Was lange währt, wird endlich gut – getreu dieses Mottos sind am vergangenen Sonntag mehr als 9000 Menschen auf den KunstRasen gekommen, um den Auftritt von Sting in der Gronau zu erleben. Dreimal musste das Konzert des legendären Sängers und Bassisten in den vergangenen Jahren verschoben werden, wegen einer Halsinfektion und wegen Corona, und als im April sowohl in Oberhausen als auch in Köln weitere Absagen wegen positiver Covid-Fälle folgten, war die Sorge der Fans groß, dass auch der Termin in Bonn wackeln könnte. Tat er aber nicht. Vielmehr erklomm Sting nur mit ein paar Minuten Verspätung die Bühne, stilecht mit gestreiftem Shirt und gelber Lederjacke, und legte los. Und zwar nicht etwa mit den Stücken seines neuen Albums „The Bridge“, sondern mit „Police“-Klassikern und den großen Hits seiner Solojahre, die das Publikum von ihm erwartet: „Message in a Bottle“, „Englishman in New York“, „Every Little Thing She Does Is Magic“, ein berühmter Titel nach dem anderen, sehr zur Freude der Fans.
Sting selbst blieb allerdings ein bisschen distanziert: Abgesehen von einer Vorstellung der Band verzichtete er auf Moderationen, die ihn als Menschen stärker beleuchten und nahbarer hätten
machen können. Stattdessen spielte er stur seine Setliste, griff dann doch mal zu zwei neuen Stücken („If It's Love“ mit einem feinen Mundharmonika-Solo von Shane Sager und das rockige, textlich
aber schwache „Rushing Water“), schlug dann wieder den Bogen zu einer wunderbar reduzierten Version von „Fields of Gold“ und setzte am Ende noch einmal einen Schwerpunkt bei den unverwüstlichen
Stücken von The Police, die auch nach 50 Jahren nichts von ihrer Magie verloren haben. Dem Publikum genügte das. Ausgelassen sang es mit, ließ sich von Sting zum Klatschen animieren und hörte bei
den leisen Balladen ganz andächtig zu. Ohnehin erwies sich der 70-Jährige als ein Meister beim Aufbauen von Spannung, und obwohl man ihn in den hinteren Reihen eigentlich nur über die
Video-Screens sehen konnte, fieberten die Fans dort genauso mit wie die unmittelbar vor der Bühne.

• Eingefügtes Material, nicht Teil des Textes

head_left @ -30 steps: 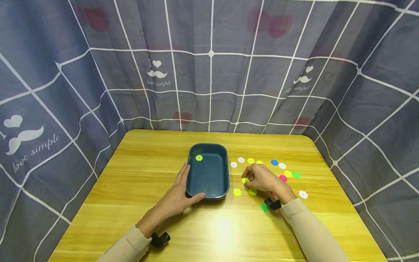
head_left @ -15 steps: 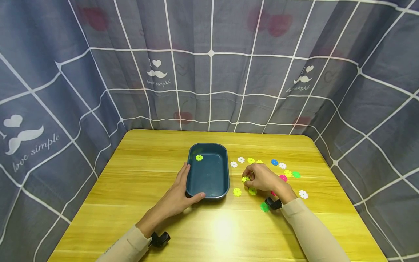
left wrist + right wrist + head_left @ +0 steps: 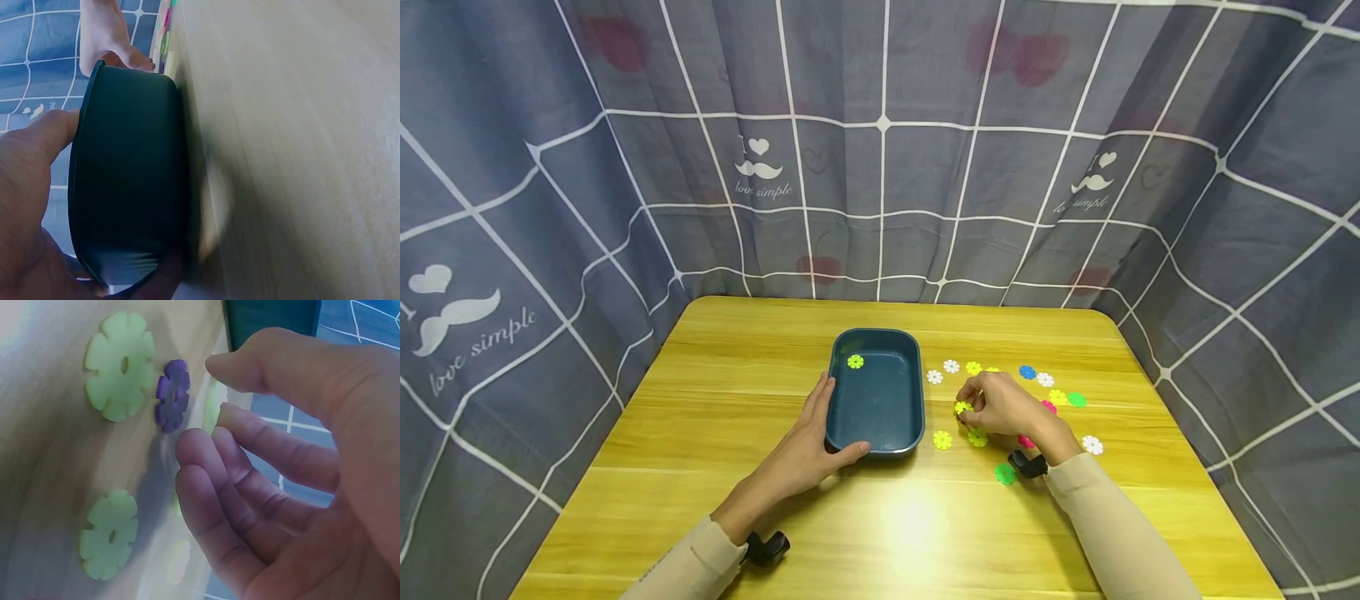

Obwohl Sting bei der Auswahl seiner Stücke den Blick eindeutig in die Vergangenheit richtete, versetzte er sie musikalisch in die Gegenwart. Neue Arrangements und eine geschickte Instrumentierung
ließe sie frisch wirken und sorgten gleichzeitig dafür, dass die ein oder andere altersbedingte Schwäche Stings bei den richtig hohen Tönen nicht sonderlich auffiel. Bei „Shape Of My Heart“ ließ
er sich durch Background-Sänger Gene Noble unterstützen, der Sting auf Augenhöhe begegnete, und bei „King of Pain“ holte er seinen Sohn Joe Sumner auf die Bühne, der schon im Vorprogramm auf sich
aufmerksam gemacht hatte. Gut so, zumal Sting nun wirklich niemandem mehr etwas beweisen muss. Außerdem verfügt er trotz eines geringeren Stimmumfangs immer noch über mehr Charisma als die
meisten anderen Sänger. Nur nicht über die Ausdauer: Nach etwas mehr als 90 Minuten verabschiedete sich Sting am Sonntag mit „Roxanne“ und „Fragile“ von Bonn. Vielleicht zum letzten Mal, denn ob
Sting in zwei oder drei Jahren noch einmal die Strapazen einer Welttournee auf sich nehmen wird, ist unklar. Aber man kann ja zumindest hoffen.